Disruption of the gatekeeper p53 tumor suppressor is involved in various virus-associated tumorigeneses, with aberrant ubiquitination as the major cause of p53 abnormalities in virus-associated tumors. Of note, wild-type p53 is accumulated in Epstein-Barr virus (EBV)-associated tumors, especially in nasopharyngeal carcinoma (NPC). We have previously identified that p53 is accumulated and phosphorylated by EBV oncoprotein latent membrane protein 1 (LMP1) in NPC. Here, we further found that LMP1 promoted p53 accumulation via two distinct ubiquitin modifications. LMP1 promoted p53 stability and accumulation by suppressing K48-linked ubiquitination of p53 mediated by E3 ligase MDM2, which is associated with its phosphorylation at Ser20, while increasing the levels of total cellular ubiquitinated p53. LMP1 also induced K63-linked ubiquitination of p53 by interacting with tumor necrosis factor receptor-associated factor 2 (TRAF2), thus contributing to p53 accumulation. Furthermore, LMP1 rescued tumor cell apoptosis and cell cycle arrest mediated by K63-linked ubiquitination of p53. Collectively, these results demonstrate aberrant ubiquitin modifications of p53 and its biological functions by viral protein LMP1, which has broad implications to the pathogenesis of multiple EBV-associated tumors.

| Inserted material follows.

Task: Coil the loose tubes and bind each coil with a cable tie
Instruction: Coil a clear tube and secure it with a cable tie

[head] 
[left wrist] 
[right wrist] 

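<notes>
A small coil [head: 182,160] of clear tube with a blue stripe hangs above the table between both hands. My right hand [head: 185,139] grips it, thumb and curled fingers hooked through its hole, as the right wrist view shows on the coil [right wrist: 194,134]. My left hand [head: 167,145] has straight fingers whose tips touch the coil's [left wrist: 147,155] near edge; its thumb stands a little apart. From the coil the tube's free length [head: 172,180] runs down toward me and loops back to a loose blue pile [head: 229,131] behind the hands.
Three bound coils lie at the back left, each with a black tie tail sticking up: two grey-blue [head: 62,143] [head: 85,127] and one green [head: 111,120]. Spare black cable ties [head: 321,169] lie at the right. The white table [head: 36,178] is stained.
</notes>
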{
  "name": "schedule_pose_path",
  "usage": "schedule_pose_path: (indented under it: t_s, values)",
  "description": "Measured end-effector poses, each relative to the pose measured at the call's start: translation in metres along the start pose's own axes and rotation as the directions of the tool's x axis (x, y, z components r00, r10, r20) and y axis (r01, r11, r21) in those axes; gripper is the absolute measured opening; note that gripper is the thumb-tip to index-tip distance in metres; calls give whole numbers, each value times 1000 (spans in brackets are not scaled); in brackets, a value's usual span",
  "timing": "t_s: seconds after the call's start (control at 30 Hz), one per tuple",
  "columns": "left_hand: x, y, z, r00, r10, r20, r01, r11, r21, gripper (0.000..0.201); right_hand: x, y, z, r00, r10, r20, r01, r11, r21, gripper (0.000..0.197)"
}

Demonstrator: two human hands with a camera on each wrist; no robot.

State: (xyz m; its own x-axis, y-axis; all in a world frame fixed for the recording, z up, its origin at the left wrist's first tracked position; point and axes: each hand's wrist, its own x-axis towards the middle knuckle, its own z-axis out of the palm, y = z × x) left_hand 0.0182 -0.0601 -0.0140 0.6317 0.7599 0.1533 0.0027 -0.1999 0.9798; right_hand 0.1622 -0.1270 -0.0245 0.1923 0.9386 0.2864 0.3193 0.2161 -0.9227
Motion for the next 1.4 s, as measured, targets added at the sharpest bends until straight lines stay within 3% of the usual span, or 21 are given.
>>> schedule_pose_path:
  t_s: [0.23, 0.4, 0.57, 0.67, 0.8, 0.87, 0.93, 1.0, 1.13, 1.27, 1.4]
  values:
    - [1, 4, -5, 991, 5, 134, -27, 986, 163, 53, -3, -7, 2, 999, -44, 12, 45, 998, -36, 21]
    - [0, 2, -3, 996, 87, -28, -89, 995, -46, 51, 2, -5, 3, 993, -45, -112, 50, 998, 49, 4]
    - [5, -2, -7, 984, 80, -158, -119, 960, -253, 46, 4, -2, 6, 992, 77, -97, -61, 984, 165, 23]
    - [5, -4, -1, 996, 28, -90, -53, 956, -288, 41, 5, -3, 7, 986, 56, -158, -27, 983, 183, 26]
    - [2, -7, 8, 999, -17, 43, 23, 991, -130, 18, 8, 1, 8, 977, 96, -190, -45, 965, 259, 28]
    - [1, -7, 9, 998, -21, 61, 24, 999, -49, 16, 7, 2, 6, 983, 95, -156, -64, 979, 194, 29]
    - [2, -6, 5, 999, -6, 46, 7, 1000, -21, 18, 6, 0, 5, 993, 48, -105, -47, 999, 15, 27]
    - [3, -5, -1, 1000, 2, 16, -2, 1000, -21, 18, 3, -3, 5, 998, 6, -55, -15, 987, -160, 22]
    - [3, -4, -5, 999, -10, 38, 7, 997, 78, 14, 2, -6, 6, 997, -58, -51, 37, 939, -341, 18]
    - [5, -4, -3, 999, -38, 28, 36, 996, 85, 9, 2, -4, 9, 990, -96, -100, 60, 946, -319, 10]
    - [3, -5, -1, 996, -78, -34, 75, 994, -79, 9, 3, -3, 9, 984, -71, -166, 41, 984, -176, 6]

破坏看门者 p53 肿瘤抑制因子与各种病毒相关的肿瘤发生有关,异常的泛素化是病毒相关肿瘤中 p53 异常的主要原因。值得注意的是,野生型 p53 在 Epstein-Barr 病毒(EBV)相关肿瘤中积累,特别是在鼻咽癌(NPC)中。我们之前已经确定 EBV 癌蛋白潜伏膜蛋白 1(LMP1)在 NPC 中积累和磷酸化 p53。在这里,我们进一步发现 LMP1 通过两种不同的泛素修饰促进 p53 的积累。LMP1 通过抑制 E3 连接酶 MDM2 介导的 p53 的 K48 连接泛素化来促进 p53 的稳定性和积累,这与 p53 在 Ser20 处的磷酸化有关,同时增加总细胞泛素化 p53 的水平。LMP1 还通过与肿瘤坏死因子受体相关因子 2(TRAF2)相互作用诱导 p53 的 K63 连接泛素化,从而有助于 p53 的积累。此外,LMP1 挽救了由 p53 的 K63 连接泛素化介导的肿瘤细胞凋亡和细胞周期停滞。总之,这些结果表明病毒蛋白 LMP1 导致 p53 的异常泛素修饰及其生物学功能,这对多种 EBV 相关肿瘤的发病机制具有广泛的意义。